(Collected material begins)
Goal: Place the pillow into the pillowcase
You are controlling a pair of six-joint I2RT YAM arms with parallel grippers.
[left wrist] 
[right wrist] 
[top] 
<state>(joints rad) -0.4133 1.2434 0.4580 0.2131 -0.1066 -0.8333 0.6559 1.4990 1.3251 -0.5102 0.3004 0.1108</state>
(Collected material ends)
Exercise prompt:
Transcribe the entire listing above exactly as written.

Exercise response:
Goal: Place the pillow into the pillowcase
You are controlling a pair of six-joint I2RT YAM arms with parallel grippers.
[left wrist] 
[right wrist] 
[top] 
<state>(joints rad) -0.4133 1.2434 0.4580 0.2131 -0.1066 -0.8333 0.6559 1.4990 1.3251 -0.5102 0.3004 0.1108</state>

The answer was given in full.